On the day of Endo-san's judgement I made a ritual of putting on my clothes, feeling the quietness of the house as I left. I drove slowly in the cool dawn, enjoying the light fragrant smell of the dew on the trees that grew along the Tanjung Bungah Road. I parked behind Hutton & Sons and walked to the Esplanade, sitting on the stone breakwater, my legs dangling over the rocks and the sea. Fat, gray pigeons waddled up and down the pavements, pecking for food. Some stalked up to me and when I waved my hands at them they hopped away on a clatter of wings as if affronted by my rudeness.

Just before the clock struck I walked to the courthouse. Although the War Crimes Tribunal was headed by the military, General Erskine had decided to hold the hearing in the High Court building, probably to give a cloak of justice to the proceedings.

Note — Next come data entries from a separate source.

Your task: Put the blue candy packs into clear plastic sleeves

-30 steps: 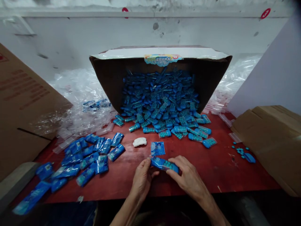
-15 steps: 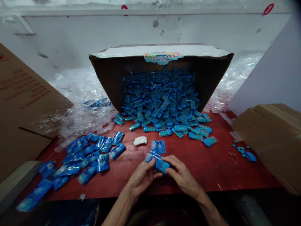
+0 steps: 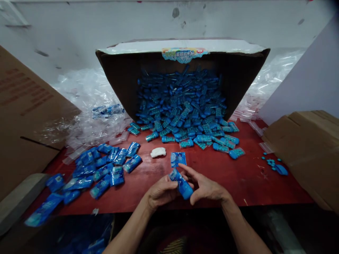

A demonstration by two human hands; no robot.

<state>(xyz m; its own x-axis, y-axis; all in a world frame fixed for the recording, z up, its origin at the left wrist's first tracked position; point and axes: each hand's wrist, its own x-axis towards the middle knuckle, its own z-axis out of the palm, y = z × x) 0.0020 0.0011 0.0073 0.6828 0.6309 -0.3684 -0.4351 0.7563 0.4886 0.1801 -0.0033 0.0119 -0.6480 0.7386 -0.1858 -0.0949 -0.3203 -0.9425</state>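
Note:
My left hand (image 3: 162,191) pinches a small blue packet (image 3: 182,185) over the front part of the red table, with the packet's lower end pointing down to the right. Beside it on the right, my right hand (image 3: 205,185) is spread, thumb and fingers apart around the packet's right side, with nothing in its grip. A flat blue wrapper (image 3: 178,159) lies just beyond my hands. Left of that wrapper sits a crumpled white lump (image 3: 158,152).
Behind, an open carton (image 3: 113,81) spills many small blue bottles (image 3: 182,116) onto the table (image 3: 148,176). Wrapped blue packets (image 3: 116,175) lie at the left, near clear plastic sleeves (image 3: 90,123). Loose beads and a blue piece (image 3: 281,169) are at the right, beside a cardboard box (image 3: 304,151).
My right hand has opened and come away from the packet, which now slants more steeply in my left hand. The view has tilted slightly downward.

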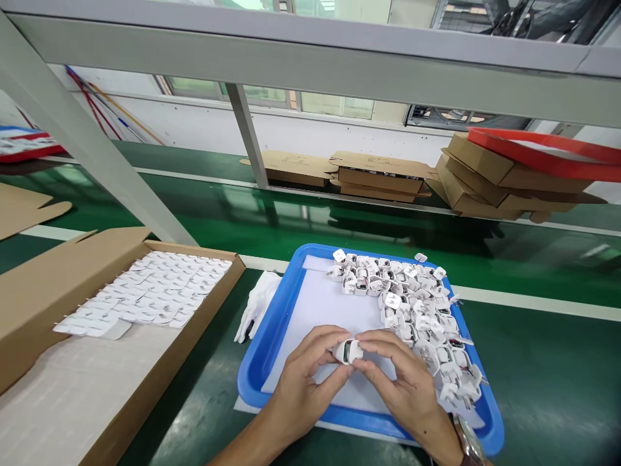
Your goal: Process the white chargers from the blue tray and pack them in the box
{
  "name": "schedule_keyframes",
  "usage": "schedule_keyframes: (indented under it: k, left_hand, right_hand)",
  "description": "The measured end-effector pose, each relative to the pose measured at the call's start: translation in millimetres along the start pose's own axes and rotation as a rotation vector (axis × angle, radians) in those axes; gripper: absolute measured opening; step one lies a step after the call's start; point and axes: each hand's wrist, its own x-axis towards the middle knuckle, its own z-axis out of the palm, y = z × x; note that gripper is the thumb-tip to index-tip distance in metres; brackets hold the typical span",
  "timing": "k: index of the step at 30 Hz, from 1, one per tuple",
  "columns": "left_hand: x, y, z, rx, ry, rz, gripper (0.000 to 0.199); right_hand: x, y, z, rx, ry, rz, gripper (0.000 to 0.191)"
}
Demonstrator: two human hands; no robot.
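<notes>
Over the front part of a blue tray [258, 362], both hands hold one small white plug charger [348, 351]. Its casing gapes at the near side, showing a strip of green circuit board. My left hand [306, 383] pinches the charger's left end between thumb and fingers. On the opposite end, the fingertips and thumb of my right hand [405, 383] close on the white casing. Many similar white chargers [417, 304] lie heaped along the tray's back and right side, several with prongs upward and some with open casings. White sheeting [315, 310] lines the tray.
To the left stands an open cardboard box [167, 378] with rows of white plug pieces [165, 285]. Between box and tray lies a white glove [261, 301]. A metal frame [310, 45] crosses above the table. Cardboard boxes [490, 175] and a red tray [543, 152] sit behind.
</notes>
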Motion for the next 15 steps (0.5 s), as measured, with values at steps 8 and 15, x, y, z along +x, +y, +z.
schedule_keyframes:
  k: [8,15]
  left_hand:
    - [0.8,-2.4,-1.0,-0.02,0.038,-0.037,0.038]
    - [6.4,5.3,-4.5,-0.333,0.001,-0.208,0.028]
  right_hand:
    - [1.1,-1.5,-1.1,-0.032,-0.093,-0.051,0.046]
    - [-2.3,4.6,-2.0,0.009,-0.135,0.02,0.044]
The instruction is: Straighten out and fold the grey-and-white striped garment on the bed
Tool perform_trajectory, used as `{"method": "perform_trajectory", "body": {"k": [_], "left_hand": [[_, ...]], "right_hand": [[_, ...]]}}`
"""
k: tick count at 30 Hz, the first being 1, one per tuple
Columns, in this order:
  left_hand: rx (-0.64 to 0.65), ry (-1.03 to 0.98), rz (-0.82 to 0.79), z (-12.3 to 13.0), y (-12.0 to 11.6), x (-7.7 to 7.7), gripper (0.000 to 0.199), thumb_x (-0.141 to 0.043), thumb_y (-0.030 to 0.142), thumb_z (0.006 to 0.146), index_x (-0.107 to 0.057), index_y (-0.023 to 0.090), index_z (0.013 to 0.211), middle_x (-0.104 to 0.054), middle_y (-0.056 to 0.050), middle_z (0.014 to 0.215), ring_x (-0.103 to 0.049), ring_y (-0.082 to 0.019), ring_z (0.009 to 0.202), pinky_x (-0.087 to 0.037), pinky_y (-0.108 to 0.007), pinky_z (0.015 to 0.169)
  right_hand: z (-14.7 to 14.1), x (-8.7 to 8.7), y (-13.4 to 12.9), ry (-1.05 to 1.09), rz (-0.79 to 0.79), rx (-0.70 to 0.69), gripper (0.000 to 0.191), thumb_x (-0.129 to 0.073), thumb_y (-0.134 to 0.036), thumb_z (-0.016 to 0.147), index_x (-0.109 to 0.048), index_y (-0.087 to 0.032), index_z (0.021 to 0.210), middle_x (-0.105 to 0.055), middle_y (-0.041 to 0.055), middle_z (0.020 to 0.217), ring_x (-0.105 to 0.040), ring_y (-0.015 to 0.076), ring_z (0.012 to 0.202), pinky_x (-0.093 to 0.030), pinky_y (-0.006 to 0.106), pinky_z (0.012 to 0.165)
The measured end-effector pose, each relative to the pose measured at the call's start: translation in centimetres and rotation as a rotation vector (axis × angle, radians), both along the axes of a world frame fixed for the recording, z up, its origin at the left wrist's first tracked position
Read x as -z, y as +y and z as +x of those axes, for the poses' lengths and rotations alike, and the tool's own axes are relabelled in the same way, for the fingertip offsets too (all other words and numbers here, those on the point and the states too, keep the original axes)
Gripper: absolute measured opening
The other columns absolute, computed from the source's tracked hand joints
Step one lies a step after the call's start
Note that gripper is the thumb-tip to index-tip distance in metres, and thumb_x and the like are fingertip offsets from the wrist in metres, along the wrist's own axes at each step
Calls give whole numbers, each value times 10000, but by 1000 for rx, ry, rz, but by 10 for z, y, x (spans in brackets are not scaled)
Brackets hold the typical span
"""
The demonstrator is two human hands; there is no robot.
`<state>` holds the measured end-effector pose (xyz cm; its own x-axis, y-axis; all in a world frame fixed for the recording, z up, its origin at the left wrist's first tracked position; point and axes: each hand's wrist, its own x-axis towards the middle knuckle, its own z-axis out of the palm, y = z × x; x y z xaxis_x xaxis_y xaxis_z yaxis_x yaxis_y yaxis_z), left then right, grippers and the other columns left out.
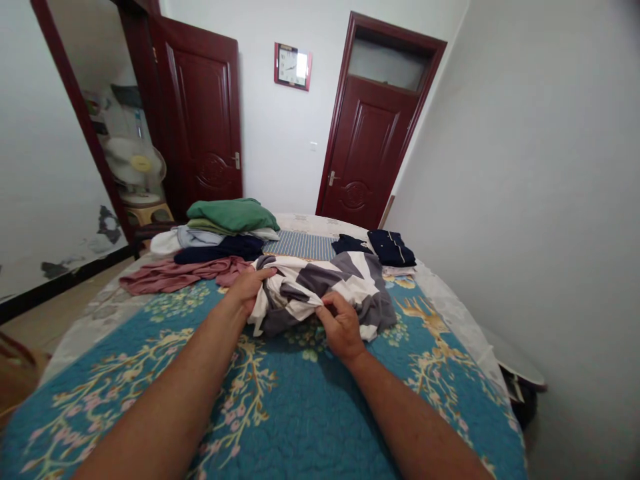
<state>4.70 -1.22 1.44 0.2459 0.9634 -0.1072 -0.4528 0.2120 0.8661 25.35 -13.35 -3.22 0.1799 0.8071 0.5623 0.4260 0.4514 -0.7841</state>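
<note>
A grey and white patterned cloth item (345, 277), perhaps a garment, lies bunched on the teal floral table cover (295, 407). At its left end, my left hand (249, 288) is closed on a fold, the thumb lying along the top. My right hand (341, 325) pinches the near edge of the same cloth between thumb and fingers. Part of the cloth rests crumpled to the right of that hand. Its full shape is hidden by the folds.
Behind my left hand lie a pink garment (173, 275), a navy garment (220, 250) and a green one (233, 215) on a pile. Folded dark blue clothes (391, 248) sit at the back right. A striped blue cloth (300, 245) lies between. A wall (525, 167) stands to the right.
</note>
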Motion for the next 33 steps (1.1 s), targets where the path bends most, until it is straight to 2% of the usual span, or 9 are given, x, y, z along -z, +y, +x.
{"method": "perform_trajectory", "body": {"k": [6, 10, 13, 17, 20, 24, 27, 30, 33], "left_hand": [[231, 340, 107, -11, -17, -4, 649, -960, 446, 643, -647, 166, 1138, -758, -38, 840, -724, -226, 711, -578, -307, 626], [313, 618, 232, -17, -26, -9, 566, -1003, 390, 554, -709, 180, 989, -755, -26, 810, -722, -235, 730, -528, -266, 593], [337, 514, 188, -17, -26, -8, 468, -975, 384, 606, -744, 178, 958, -767, -48, 790, -722, -241, 694, -531, -285, 587], [359, 76, 57, -15, -21, -1, 490, -926, 348, 699, -753, 132, 1103, -803, -122, 851, -776, -283, 767, -626, -376, 737], [364, -56, -29, -15, -17, 3, 440, -878, 299, 778, -754, 117, 1159, -816, -145, 865, -799, -298, 781, -655, -411, 784], [348, -138, -63, -10, -14, 5, 417, -771, 253, 885, -730, 93, 1267, -831, -156, 922, -818, -307, 810, -673, -418, 806], [355, -181, -87, -3, -17, 2, 416, -732, 208, 895, -717, 68, 1286, -833, -158, 927, -819, -302, 790, -678, -418, 801], [383, -189, -111, 6, -24, 0, 415, -716, 179, 877, -718, 57, 1274, -830, -159, 900, -815, -300, 762, -678, -415, 774], [411, -162, -74, 13, -30, -2, 427, -722, 169, 839, -727, 51, 1249, -826, -164, 871, -809, -316, 736, -675, -431, 742]], "right_hand": [[6, 6, 15, 466, -171, -81, 270, -713, -503, 884, -655, -242, 919, -698, -9, 739, -647, 190, 679, -525, 306, 664], [9, 9, 21, 643, -250, -159, 355, -752, -559, 841, -646, -237, 947, -656, -31, 646, -593, 158, 564, -455, 256, 540], [8, 12, 22, 705, -317, -224, 365, -765, -544, 805, -637, -231, 942, -589, -59, 579, -485, 122, 454, -334, 229, 446], [7, 14, 22, 620, -389, -271, 339, -748, -534, 813, -620, -241, 924, -498, -97, 526, -366, 99, 402, -256, 227, 417], [8, 13, 20, 534, -381, -239, 331, -671, -569, 890, -632, -249, 967, -485, -90, 536, -388, 122, 425, -302, 245, 423], [6, 9, 13, 284, -193, -151, 484, -671, -502, 924, -619, -245, 1331, -728, 53, 1018, -638, 188, 687, -521, 311, 566], [1, 8, 8, 26, 69, 59, 635, -727, -356, 886, -541, -241, 1482, -650, 146, 1371, -681, 276, 1092, -602, 433, 885], [-4, 8, 6, -191, 225, 152, 475, -670, -263, 907, -605, -241, 1377, -617, 154, 1415, -571, 311, 1338, -491, 530, 1127], [-5, 6, 5, -243, 201, 96, 228, -591, -227, 940, -680, -250, 1148, -678, 121, 1246, -621, 278, 1228, -502, 481, 1089]]}}
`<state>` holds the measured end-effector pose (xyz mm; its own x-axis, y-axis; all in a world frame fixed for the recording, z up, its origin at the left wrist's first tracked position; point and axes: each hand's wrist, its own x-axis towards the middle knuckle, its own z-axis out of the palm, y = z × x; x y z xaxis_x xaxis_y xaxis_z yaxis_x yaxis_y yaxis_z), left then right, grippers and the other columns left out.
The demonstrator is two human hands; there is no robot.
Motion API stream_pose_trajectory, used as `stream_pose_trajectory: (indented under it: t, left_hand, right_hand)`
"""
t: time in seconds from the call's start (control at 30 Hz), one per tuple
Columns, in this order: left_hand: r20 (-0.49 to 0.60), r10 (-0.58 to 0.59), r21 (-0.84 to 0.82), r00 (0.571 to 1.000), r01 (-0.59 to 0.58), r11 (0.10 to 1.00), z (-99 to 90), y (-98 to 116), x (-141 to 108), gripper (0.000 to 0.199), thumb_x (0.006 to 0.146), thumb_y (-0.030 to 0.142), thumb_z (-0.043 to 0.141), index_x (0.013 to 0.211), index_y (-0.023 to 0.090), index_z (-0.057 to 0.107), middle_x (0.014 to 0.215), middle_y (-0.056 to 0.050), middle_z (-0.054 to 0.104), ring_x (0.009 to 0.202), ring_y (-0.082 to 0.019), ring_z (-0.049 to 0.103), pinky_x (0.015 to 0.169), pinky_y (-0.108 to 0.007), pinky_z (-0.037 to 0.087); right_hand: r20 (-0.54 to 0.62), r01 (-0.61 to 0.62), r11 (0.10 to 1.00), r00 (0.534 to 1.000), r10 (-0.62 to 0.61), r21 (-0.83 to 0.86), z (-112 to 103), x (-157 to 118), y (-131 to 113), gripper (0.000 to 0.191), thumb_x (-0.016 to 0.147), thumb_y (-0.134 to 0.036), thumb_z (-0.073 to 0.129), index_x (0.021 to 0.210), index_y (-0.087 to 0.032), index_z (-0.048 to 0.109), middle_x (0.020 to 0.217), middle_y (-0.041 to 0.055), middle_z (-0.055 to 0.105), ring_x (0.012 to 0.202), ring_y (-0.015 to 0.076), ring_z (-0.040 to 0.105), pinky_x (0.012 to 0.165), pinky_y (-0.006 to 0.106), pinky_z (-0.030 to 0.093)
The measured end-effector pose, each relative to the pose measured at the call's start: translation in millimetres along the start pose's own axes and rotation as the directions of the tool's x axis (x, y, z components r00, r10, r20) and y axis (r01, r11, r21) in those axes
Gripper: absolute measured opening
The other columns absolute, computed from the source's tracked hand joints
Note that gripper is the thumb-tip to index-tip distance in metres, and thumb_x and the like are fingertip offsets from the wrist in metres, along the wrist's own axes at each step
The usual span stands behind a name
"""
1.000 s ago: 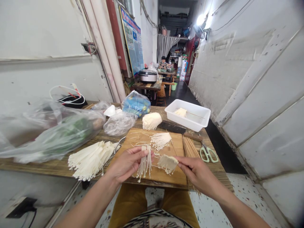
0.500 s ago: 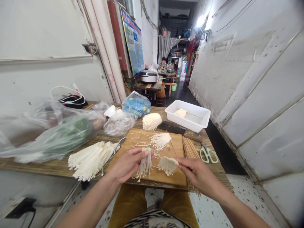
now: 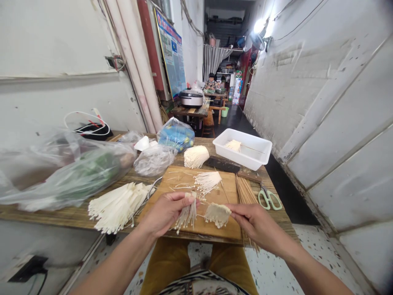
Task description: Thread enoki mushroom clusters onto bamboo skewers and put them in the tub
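"What does the left hand (image 3: 166,214) have?"

"A thin bunch of enoki mushrooms (image 3: 188,215), clamped between thumb and fingers at its top, with the stems hanging down over the cutting board (image 3: 227,205). Whether the tips touch the wood, the view does not show."

"And the right hand (image 3: 256,223)?"

"Its thumb and fingers are pinched together on a flat clump of mushroom base (image 3: 217,215), also held over the board, a little apart from the left hand's bunch."

"How will that stuff handle?"

"Very light and soft, by the look of it. The stems seem thin and limp, likely to snap or tear under a hard squeeze, and perhaps a bit slippery if damp. The spongy base looks like the firmest part, so that seems the best place to take hold, with a gentle pinch."

"What lies around them?"

"A loose bunch (image 3: 207,182) on the board, a big heap of enoki (image 3: 116,207) on the wooden table (image 3: 46,214), another bunch (image 3: 196,157) behind the board, a white plastic tub (image 3: 242,160) with more inside, and bamboo skewers (image 3: 245,196) and green-handled scissors (image 3: 269,200) off to the right"
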<state>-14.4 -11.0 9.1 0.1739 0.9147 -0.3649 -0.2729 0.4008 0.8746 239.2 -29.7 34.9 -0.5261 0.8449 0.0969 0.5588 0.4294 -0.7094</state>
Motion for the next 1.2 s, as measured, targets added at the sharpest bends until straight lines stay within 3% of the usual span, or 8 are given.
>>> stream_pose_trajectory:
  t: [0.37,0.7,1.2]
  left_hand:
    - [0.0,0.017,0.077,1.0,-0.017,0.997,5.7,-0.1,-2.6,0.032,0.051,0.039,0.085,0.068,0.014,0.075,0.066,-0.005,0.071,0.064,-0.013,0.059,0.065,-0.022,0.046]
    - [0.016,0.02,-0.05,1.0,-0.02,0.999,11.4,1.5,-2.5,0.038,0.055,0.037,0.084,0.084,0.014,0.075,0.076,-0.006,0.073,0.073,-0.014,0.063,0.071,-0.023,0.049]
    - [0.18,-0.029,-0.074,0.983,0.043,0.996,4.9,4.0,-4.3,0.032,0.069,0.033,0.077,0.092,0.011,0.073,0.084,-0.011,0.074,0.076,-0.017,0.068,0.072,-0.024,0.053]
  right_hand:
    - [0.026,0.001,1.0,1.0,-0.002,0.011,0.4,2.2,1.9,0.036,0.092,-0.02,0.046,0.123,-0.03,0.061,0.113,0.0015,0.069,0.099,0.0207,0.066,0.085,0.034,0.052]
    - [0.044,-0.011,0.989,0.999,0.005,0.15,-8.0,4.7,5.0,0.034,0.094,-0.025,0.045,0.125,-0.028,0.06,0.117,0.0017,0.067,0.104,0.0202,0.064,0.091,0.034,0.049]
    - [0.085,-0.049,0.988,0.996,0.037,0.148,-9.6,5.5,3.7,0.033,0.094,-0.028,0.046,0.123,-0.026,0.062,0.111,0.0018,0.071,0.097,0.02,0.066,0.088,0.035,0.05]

A crowd of people had already gathered and they became silent as I passed them. From the first day of the hearing the court clerk had, for a discreet payment, kept me a seat near the front. There I sat, conscious of the eyes upon me. I had no doubt that Endo-san ould be found guilty, for there had been no lack of witnesses; even my own testimony had been torn apart and I had been left looking like a war criminal myself.

The crowd in the public gallery wanted to taste blood and they jeered as Endo-san was brought in. At a quarter past nine, led by General Erskine, the members of the Tribunal appeared and the spectators were silenced.